### Try it
Among the lines of the records, count those containing the word "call", then give the number alone.
<<<<
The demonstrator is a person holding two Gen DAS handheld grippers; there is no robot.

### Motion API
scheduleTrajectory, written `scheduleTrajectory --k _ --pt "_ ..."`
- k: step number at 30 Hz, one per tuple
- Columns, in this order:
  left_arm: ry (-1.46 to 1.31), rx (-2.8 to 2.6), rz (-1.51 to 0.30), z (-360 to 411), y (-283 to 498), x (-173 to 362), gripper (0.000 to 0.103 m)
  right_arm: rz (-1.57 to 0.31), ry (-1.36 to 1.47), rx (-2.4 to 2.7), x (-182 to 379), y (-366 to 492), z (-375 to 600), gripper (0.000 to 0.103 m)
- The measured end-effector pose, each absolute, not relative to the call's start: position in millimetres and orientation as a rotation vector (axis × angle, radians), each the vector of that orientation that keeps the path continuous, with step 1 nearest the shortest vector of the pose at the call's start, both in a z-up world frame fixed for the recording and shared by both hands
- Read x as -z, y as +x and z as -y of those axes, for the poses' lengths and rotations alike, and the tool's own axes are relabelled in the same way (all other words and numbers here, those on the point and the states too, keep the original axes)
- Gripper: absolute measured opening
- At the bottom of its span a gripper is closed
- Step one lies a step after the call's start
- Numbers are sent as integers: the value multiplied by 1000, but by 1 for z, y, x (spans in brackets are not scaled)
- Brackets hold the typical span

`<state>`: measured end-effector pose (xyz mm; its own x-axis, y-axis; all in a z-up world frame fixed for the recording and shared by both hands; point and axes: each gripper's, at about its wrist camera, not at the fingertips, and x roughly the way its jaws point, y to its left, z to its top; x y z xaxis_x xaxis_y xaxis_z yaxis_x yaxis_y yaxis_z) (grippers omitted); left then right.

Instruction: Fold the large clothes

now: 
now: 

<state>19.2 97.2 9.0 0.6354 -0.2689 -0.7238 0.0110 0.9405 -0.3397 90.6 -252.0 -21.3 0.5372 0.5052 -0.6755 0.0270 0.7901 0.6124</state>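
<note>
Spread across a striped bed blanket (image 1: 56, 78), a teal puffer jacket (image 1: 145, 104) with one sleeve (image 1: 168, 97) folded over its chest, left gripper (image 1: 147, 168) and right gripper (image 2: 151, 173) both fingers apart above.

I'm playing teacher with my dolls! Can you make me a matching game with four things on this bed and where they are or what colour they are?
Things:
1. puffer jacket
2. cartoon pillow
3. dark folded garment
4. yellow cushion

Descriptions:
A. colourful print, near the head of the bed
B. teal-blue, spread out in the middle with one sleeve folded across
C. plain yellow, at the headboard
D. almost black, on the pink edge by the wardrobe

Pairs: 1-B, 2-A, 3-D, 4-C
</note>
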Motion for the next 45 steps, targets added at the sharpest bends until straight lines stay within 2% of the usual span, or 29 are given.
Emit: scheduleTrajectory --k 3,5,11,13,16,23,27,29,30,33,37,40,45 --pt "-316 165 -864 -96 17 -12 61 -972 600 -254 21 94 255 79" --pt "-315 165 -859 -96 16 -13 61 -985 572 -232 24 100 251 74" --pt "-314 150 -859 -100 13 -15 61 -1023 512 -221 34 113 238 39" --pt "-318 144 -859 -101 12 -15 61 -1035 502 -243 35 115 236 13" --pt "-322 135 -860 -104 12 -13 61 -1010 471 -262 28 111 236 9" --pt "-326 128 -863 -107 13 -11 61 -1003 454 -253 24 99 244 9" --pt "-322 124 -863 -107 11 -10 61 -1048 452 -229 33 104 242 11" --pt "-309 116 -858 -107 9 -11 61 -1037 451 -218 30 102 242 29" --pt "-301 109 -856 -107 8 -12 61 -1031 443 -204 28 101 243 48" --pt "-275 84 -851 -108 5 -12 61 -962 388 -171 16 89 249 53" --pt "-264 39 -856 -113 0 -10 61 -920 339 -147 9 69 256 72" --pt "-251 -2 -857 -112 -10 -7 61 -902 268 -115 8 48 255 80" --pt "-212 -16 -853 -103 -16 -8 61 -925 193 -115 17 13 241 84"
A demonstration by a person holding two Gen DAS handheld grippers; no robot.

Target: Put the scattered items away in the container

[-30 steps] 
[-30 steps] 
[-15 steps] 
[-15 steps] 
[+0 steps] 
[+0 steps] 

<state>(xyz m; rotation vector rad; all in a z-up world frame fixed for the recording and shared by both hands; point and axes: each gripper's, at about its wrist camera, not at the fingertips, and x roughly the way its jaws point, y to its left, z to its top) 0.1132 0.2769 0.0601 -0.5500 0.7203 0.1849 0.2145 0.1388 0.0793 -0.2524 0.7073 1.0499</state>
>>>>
### Solution
2